Chapter 7

Chapter 7: n-step Bootstrapping

n-step TD methods span a spectrum with MC methods at one end and one-step TD methods at the other.

n-step TD Prediction

The target estimation of value functions in n-step TD is a combination of the first n steps' sample rewards and bootstrapping the value estimation of the sampled state after n steps, i.e., $G_{t:t+n} = R_{t+1} + \gamma R_{t+2} + \cdots + \gamma^{n-1} R_{t+n} + \gamma^n V_{t+n-1}(S_{t+n}).$ Correspondingly, the update rule is $V_{t+n}(S_t) = V_{t+n-1}(S_t) + \alpha [G_{t:t+n} - V_{t+n-1}(S_t)].$ Note that only the value of $S_t$ changes at step $t$ , while the values of all the other states remain unchanged, i.e., $V_{t+n}(s) = V_{t+n-1}(s)$ for $\forall s \neq S_t$ . An issue here is that the value estimation of $V_{t+n-1}(s)$ may be updated long ago and does not reflect the true value of $s$ under the current policy $\pi_{t+n-1}$ in expectation.
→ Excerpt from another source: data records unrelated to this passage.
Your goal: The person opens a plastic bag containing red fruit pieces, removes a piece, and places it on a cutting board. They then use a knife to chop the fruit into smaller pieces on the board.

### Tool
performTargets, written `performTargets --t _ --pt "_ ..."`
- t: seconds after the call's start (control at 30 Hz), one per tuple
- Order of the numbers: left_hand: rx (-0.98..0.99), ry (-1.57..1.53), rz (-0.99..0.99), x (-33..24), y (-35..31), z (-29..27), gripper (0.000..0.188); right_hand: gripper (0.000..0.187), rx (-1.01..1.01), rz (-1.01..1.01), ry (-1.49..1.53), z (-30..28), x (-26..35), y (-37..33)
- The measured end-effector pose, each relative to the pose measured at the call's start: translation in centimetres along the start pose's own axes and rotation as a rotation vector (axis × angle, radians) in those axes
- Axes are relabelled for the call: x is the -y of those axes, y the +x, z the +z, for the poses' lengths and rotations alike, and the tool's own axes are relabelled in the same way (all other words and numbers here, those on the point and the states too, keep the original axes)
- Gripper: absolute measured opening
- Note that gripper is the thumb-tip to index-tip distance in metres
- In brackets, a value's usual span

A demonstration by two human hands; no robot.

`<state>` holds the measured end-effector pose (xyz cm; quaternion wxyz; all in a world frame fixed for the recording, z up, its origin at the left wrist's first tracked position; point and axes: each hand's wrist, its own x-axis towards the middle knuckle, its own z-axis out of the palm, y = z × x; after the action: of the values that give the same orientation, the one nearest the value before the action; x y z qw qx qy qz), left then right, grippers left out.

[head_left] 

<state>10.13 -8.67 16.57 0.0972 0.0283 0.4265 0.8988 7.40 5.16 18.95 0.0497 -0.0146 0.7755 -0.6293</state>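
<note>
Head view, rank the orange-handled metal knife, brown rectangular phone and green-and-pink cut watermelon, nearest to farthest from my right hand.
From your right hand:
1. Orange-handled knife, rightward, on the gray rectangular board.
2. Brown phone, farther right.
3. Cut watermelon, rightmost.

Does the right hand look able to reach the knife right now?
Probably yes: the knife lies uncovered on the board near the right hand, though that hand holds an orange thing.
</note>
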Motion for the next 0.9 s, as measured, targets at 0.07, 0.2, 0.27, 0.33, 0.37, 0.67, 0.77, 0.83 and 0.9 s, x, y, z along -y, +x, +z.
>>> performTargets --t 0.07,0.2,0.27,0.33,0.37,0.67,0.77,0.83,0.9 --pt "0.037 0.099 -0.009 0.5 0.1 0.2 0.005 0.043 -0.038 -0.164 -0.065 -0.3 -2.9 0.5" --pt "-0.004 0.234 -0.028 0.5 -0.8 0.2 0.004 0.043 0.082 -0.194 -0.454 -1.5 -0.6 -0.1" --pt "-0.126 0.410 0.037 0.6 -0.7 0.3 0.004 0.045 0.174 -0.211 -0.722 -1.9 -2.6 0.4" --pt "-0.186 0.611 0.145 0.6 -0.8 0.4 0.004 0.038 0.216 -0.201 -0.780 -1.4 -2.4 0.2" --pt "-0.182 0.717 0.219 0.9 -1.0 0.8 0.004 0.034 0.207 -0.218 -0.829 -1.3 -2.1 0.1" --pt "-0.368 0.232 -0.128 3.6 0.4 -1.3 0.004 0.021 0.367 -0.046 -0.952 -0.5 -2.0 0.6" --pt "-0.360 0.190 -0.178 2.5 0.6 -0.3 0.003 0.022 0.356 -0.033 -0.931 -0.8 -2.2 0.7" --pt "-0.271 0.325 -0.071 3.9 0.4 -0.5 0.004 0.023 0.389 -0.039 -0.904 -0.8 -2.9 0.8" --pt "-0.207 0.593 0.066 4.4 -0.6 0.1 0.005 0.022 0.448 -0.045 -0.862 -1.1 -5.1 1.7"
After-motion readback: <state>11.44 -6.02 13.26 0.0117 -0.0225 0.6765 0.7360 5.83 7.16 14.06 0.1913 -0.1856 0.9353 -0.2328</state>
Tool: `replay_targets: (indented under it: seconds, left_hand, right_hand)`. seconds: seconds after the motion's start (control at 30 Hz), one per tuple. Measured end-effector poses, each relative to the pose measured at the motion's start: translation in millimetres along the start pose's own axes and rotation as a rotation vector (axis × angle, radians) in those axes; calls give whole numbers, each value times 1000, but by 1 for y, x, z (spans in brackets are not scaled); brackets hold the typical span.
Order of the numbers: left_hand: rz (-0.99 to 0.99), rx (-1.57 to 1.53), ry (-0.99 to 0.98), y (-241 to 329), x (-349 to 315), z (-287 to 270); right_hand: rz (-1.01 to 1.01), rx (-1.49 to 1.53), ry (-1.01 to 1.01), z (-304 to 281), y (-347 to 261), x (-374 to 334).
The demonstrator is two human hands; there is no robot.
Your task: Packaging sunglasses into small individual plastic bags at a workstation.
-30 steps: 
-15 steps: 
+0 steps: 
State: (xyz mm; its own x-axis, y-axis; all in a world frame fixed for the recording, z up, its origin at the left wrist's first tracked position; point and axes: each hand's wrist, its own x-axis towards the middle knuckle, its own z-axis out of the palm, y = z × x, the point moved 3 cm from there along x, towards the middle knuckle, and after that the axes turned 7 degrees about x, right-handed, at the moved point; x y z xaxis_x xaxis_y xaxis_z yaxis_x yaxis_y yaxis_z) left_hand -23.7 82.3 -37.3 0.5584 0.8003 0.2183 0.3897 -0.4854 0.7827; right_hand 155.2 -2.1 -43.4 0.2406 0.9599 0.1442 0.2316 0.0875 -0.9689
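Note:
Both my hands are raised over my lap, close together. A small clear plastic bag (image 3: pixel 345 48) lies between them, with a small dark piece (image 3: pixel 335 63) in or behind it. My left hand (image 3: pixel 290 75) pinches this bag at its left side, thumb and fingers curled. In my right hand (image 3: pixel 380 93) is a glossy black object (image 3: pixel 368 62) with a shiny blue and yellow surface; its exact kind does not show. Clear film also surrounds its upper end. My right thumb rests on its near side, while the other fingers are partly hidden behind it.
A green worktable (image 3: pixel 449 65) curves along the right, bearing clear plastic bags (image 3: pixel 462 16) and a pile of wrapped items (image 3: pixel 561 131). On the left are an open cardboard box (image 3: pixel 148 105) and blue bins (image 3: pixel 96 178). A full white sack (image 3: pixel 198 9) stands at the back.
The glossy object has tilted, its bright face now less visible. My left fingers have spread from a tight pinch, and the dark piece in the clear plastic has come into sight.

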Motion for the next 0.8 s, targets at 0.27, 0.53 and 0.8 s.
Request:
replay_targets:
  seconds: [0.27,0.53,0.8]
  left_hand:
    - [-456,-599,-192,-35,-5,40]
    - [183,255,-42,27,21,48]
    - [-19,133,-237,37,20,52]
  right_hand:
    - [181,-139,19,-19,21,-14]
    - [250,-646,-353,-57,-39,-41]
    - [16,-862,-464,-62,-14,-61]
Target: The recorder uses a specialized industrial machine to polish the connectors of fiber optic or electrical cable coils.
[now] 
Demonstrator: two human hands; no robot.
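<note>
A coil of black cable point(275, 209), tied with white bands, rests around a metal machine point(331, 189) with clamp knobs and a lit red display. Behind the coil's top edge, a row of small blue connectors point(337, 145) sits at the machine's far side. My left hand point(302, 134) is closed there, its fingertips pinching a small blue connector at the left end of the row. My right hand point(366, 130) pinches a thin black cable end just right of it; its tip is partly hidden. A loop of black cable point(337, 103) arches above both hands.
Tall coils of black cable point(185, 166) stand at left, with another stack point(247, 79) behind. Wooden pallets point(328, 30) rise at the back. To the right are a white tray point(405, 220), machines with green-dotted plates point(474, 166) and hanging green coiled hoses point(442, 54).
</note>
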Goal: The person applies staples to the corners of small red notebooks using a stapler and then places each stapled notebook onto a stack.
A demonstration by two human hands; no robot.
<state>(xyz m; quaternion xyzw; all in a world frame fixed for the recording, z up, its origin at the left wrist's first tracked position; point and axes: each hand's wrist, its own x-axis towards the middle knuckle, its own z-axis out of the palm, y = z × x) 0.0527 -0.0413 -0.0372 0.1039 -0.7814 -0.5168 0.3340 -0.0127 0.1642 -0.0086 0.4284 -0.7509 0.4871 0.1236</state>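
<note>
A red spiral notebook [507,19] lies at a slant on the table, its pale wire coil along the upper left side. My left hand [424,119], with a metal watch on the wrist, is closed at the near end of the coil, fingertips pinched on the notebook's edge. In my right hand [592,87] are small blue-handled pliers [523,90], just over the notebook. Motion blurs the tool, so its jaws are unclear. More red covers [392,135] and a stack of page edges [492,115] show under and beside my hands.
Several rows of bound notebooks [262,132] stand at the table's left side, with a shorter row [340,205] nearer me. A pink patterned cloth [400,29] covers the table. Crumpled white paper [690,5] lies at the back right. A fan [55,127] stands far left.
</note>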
This is not covered in the RL book and I'm not sure if this will cause any problem in RL.
One-step TD (as introduced in the last chapter) can be seen as a special case of n-step TD when $n=1$ , i.e., $G_{t:t+1} = R_{t+1} + \gamma V_t(S_{t+1}).$ MC can be seen as the extreme of n-step TD in the opposite direction when $n$ equals to the episode length, i.e., $G_t = R_{t+1} + \gamma R_{t+2} + \cdots + \gamma^{T-t-1} R_T$ .

n-step Sarsa

n-step Sarsa is a natural generalization of 1-step Sarsa with the target estimation as $G_{t:t+n} = R_{t+1} + \gamma R_{t+2} + \cdots + \gamma^{n-1} R_{t+n} + \gamma^{n} Q_{t+n-1}(S_{t+n}, A_{t+n}),$ and the corresponding update rule is $Q_{t+n}(S_t, A_t) = Q_{t+n-1}(S_t, A_t) + \alpha [G_{t:t+n} - Q_{t+n-1}(S_t, A_t)].$ The RL book gives a gridworld example as shown below to illustrate the advantage of n-step Sarsa compared to one-step Sarsa. When the reward is sparse, n-step Sarsa can help speed up the reward propagation the earlier states.

n-step Sarsa example.

n-step Off-policy Control

For n-step off-policy control, we need to take importance sampling into consideration, which leads to the update rule as follows: $Q_{t+n}(S_t, A_t) = Q_{t+n-1}(S_t, A_t) + \alpha \rho_{t+1:t+n} [G_{t:t+n} - Q_{t+n-1}(S_t, A_t)],$ where $\rho_{t:h} = \prod_{k=t}^{min(h,T-1)} \frac{\pi(A_k|S_k)}{b(A_k|S_k)}$ . Note that the ratio starts from step $t+1$ because we do not have to care how likely we were to select the action $A_t$ ; now that we have selected it we want to learn fully from what happens, with importance sampling only for subsequent actions. This also explains why one-step Q-learning do not have the ratio term, as $\rho_{t+1:t+n} = 1$ for $n=1$ .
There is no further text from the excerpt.